→ HOW TO COMPLETE THIS TASK
A word-for-word copy of the entries, with images excluded, is the expected answer.

→ SOURCE MATERIAL
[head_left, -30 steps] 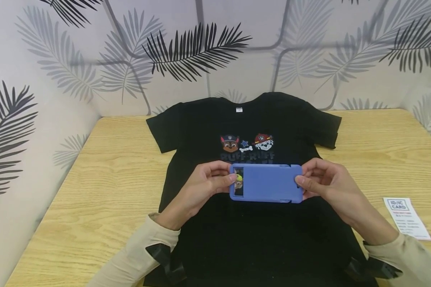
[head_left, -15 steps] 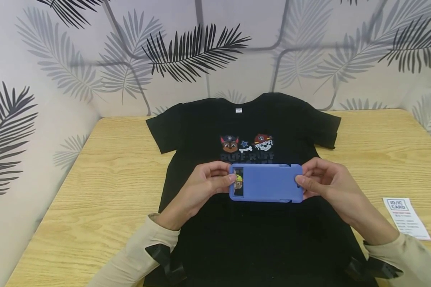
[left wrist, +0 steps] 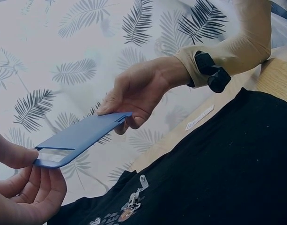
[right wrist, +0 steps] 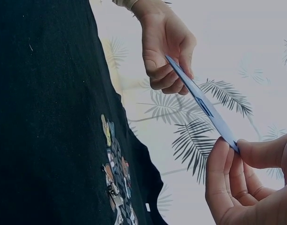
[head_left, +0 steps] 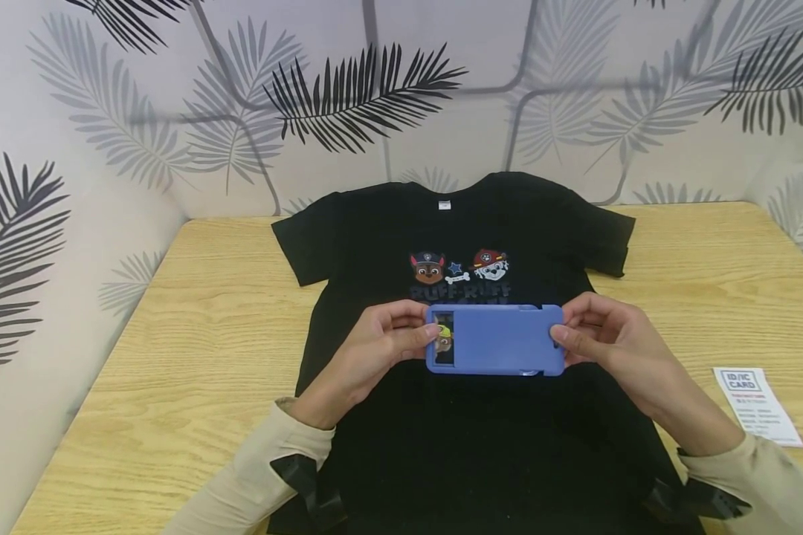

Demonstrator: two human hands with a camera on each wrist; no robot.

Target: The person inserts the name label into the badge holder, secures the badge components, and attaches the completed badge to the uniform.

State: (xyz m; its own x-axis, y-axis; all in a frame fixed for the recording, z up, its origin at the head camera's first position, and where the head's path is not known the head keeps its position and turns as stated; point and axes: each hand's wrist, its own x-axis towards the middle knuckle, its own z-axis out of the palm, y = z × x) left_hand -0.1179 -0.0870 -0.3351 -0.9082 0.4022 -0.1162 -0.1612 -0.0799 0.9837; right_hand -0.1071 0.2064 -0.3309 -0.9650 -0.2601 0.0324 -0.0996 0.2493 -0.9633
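Note:
A blue plastic card holder (head_left: 498,339) with a see-through window at its left end is held level over a black T-shirt (head_left: 488,453). My left hand (head_left: 389,340) pinches the window end, thumb on top and fingers beneath, as the left wrist view of the holder (left wrist: 80,133) shows. At the notched end, my right hand (head_left: 609,338) pinches it between thumb and fingers. Seen almost edge-on in the right wrist view, the holder (right wrist: 206,108) is thin and hangs above the shirt. Part of the shirt's cartoon print shows through the window.
The T-shirt lies spread on a wooden table (head_left: 194,357), two cartoon dog heads (head_left: 458,267) printed on its chest. A white paper slip (head_left: 758,407) reading "ID/IC CARD" lies to the right. Behind stands a leaf-patterned wall (head_left: 442,141).

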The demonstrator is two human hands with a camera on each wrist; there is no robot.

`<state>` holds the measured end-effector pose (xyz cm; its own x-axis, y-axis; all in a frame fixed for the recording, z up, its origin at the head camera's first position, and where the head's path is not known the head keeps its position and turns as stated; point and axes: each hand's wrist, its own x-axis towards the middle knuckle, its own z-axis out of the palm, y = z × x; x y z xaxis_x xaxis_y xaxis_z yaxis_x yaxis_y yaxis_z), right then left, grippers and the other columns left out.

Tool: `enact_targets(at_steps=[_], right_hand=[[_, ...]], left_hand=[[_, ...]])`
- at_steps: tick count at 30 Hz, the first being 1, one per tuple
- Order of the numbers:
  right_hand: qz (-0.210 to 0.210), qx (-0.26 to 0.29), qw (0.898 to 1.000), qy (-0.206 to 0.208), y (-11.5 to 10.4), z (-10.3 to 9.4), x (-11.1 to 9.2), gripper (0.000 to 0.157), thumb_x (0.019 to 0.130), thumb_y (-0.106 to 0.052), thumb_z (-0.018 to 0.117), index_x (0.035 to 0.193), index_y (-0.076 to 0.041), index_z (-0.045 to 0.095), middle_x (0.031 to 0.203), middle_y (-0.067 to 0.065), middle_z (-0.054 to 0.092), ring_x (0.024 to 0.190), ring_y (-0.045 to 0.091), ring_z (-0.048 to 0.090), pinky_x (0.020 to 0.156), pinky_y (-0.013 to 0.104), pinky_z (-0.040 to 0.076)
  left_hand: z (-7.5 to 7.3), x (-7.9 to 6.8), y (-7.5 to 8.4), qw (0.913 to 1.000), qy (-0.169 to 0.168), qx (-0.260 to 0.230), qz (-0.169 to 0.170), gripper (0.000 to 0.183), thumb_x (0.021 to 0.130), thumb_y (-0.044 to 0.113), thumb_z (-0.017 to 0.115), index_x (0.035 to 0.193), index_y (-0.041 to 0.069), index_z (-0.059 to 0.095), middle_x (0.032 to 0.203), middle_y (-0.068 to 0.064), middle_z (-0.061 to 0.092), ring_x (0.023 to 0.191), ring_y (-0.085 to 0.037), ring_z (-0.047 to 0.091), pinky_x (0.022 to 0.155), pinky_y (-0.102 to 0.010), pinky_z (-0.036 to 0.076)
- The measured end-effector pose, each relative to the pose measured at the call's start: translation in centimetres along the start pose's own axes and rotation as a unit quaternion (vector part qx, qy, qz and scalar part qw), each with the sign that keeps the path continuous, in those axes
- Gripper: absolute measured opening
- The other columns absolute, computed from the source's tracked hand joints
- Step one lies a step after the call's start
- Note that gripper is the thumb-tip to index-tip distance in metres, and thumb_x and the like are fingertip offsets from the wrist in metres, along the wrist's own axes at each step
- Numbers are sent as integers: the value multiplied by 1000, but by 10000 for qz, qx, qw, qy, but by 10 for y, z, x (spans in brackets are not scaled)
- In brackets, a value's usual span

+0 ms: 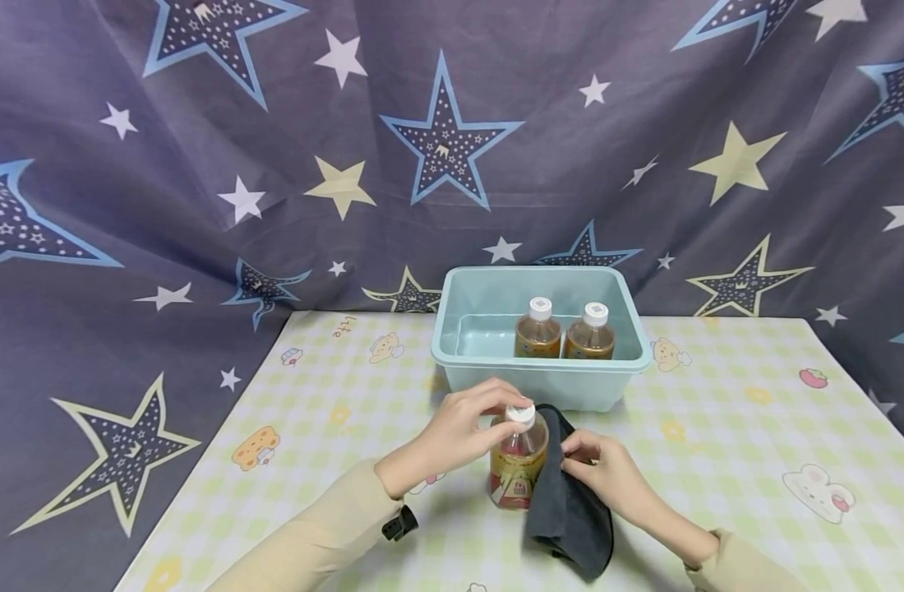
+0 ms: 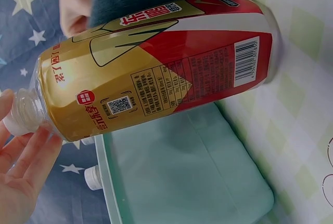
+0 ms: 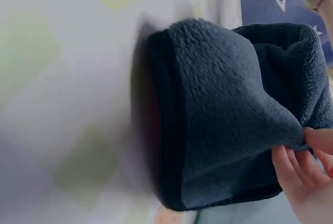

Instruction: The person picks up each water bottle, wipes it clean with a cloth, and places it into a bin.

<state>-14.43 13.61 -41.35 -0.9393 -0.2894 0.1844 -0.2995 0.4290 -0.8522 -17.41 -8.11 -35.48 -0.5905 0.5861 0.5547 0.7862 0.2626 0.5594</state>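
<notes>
A plastic bottle (image 1: 517, 473) with a white cap and a gold and red label stands on the table in front of the bin. My left hand (image 1: 470, 419) grips it by the cap from above, thumb and fingers on either side. In the left wrist view the bottle (image 2: 161, 68) shows its barcode and printed label. My right hand (image 1: 603, 477) pinches a dark grey cloth (image 1: 566, 510), which hangs in folds against the bottle's right side. In the right wrist view the fluffy cloth (image 3: 223, 109) bunches between thumb and fingers and hides the bottle.
Behind the hands a light blue plastic bin (image 1: 533, 385) holds two white-capped bottles, a left one (image 1: 538, 335) and a right one (image 1: 591, 339). A checked cloth (image 1: 718, 460) covers the table. A star-patterned curtain (image 1: 607, 181) hangs along the back.
</notes>
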Motion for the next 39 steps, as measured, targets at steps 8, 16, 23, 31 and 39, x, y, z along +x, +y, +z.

→ SOLUTION BELOW
[head_left, -30 steps] 
[head_left, -15 steps] 
[left wrist, +0 steps] 
[right wrist, +0 steps] 
[head_left, +0 steps] 

Demonstrator: two human hands with a camera on each wrist; no robot.

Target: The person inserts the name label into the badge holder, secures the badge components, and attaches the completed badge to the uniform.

State: (xyz m; its own x-axis, y-axis; all in a frame fixed for the recording, z up, its origin at the head camera's first position, and where the head's path is not known the head keeps its position and turns as stated; point and axes: each hand's wrist, its own x-axis towards the middle knuckle, its own z-axis out of the palm, y = z × x) left_hand -0.1179 -0.0870 -0.3351 -0.9082 0.4022 -0.1162 -0.1612 -0.0799 0.9837; right_hand -0.1071 0.2064 -0.3309 -0.9650 -0.2601 0.0324 -0.0996 0.2493 -0.9633
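Note:
A blue plastic card holder (head_left: 498,339) with a see-through window at its left end is held level over a black T-shirt (head_left: 488,453). My left hand (head_left: 389,340) pinches the window end, thumb on top and fingers beneath, as the left wrist view of the holder (left wrist: 80,133) shows. At the notched end, my right hand (head_left: 609,338) pinches it between thumb and fingers. Seen almost edge-on in the right wrist view, the holder (right wrist: 206,108) is thin and hangs above the shirt. Part of the shirt's cartoon print shows through the window.
The T-shirt lies spread on a wooden table (head_left: 194,357), two cartoon dog heads (head_left: 458,267) printed on its chest. A white paper slip (head_left: 758,407) reading "ID/IC CARD" lies to the right. Behind stands a leaf-patterned wall (head_left: 442,141).
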
The demonstrator is two human hands with a camera on each wrist; there is no robot.

`<state>` holds the measured end-effector pose (xyz cm; its own x-axis, y-axis; all in a frame fixed for the recording, z up, its origin at the head camera's first position, and where the head's path is not known the head keeps its position and turns as stated; point and axes: each hand's wrist, its own x-axis towards the middle knuckle, its own z-axis out of the palm, y = z × x; x y z xaxis_x xaxis_y xaxis_z yaxis_x yaxis_y yaxis_z), right then left, grippers and the other columns left out.

Tool: `enact_targets(at_steps=[_], right_hand=[[_, ...]], left_hand=[[_, ...]])`
- at_steps: tick count at 30 Hz, the first being 1, one per tuple
- Order of the numbers:
  right_hand: qz (-0.210 to 0.210), qx (-0.26 to 0.29), qw (0.898 to 1.000), qy (-0.206 to 0.208), y (-11.5 to 10.4), z (-10.3 to 9.4), x (-11.1 to 9.2), gripper (0.000 to 0.157), thumb_x (0.019 to 0.130), thumb_y (-0.106 to 0.052), thumb_z (-0.018 to 0.117), index_x (0.035 to 0.193), index_y (-0.076 to 0.041), index_z (-0.045 to 0.095), middle_x (0.031 to 0.203), middle_y (-0.067 to 0.065), middle_z (-0.054 to 0.092), ring_x (0.024 to 0.190), ring_y (-0.045 to 0.091), ring_z (-0.048 to 0.090), pinky_x (0.020 to 0.156), pinky_y (-0.013 to 0.104), pinky_z (-0.040 to 0.076)
  left_hand: z (-7.5 to 7.3), x (-7.9 to 6.8), y (-7.5 to 8.4), qw (0.913 to 1.000), qy (-0.169 to 0.168), qx (-0.260 to 0.230), qz (-0.169 to 0.170), gripper (0.000 to 0.183), thumb_x (0.021 to 0.130), thumb_y (-0.044 to 0.113), thumb_z (-0.017 to 0.115), index_x (0.035 to 0.193), index_y (-0.041 to 0.069), index_z (-0.059 to 0.095), middle_x (0.032 to 0.203), middle_y (-0.068 to 0.064), middle_z (-0.061 to 0.092), ring_x (0.023 to 0.191), ring_y (-0.085 to 0.037), ring_z (-0.047 to 0.091), pinky_x (0.022 to 0.155), pinky_y (-0.102 to 0.010), pinky_z (-0.036 to 0.076)
- The measured end-effector pose, each relative to the pose measured at the call's start: translation in centimetres along the start pose's own axes and rotation as a unit quaternion (vector part qx, qy, qz and scalar part qw), each with the sign that keeps the path continuous, in those axes
- Gripper: absolute measured opening
- The other columns absolute, computed from the source's tracked hand joints
- Step one lies a step after the call's start
- Note that gripper is the thumb-tip to index-tip distance in metres, and thumb_x and the like are fingertip offsets from the wrist in metres, along the wrist's own axes at each step
- Numbers are sent as integers: the value multiplied by 1000, but by 10000 for qz, qx, qw, qy, but by 10 for y, z, x (spans in brackets are not scaled)
- In brackets, a value's usual span

+0 ms: 
+0 ms: 
+0 ms: 

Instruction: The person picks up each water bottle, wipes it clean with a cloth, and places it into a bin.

<state>-14.43 13.61 -41.35 -0.9393 -0.2894 0.1844 -0.2995 0.4290 -0.8522 -17.41 -8.11 -35.48 -0.5905 0.5861 0.5547 0.7862 0.2626 0.5594</state>
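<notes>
A plastic bottle (image 1: 517, 473) with a white cap and a gold and red label stands on the table in front of the bin. My left hand (image 1: 470, 419) grips it by the cap from above, thumb and fingers on either side. In the left wrist view the bottle (image 2: 161, 68) shows its barcode and printed label. My right hand (image 1: 603, 477) pinches a dark grey cloth (image 1: 566, 510), which hangs in folds against the bottle's right side. In the right wrist view the fluffy cloth (image 3: 223, 109) bunches between thumb and fingers and hides the bottle.
Behind the hands a light blue plastic bin (image 1: 533, 385) holds two white-capped bottles, a left one (image 1: 538, 335) and a right one (image 1: 591, 339). A checked cloth (image 1: 718, 460) covers the table. A star-patterned curtain (image 1: 607, 181) hangs along the back.
</notes>
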Motion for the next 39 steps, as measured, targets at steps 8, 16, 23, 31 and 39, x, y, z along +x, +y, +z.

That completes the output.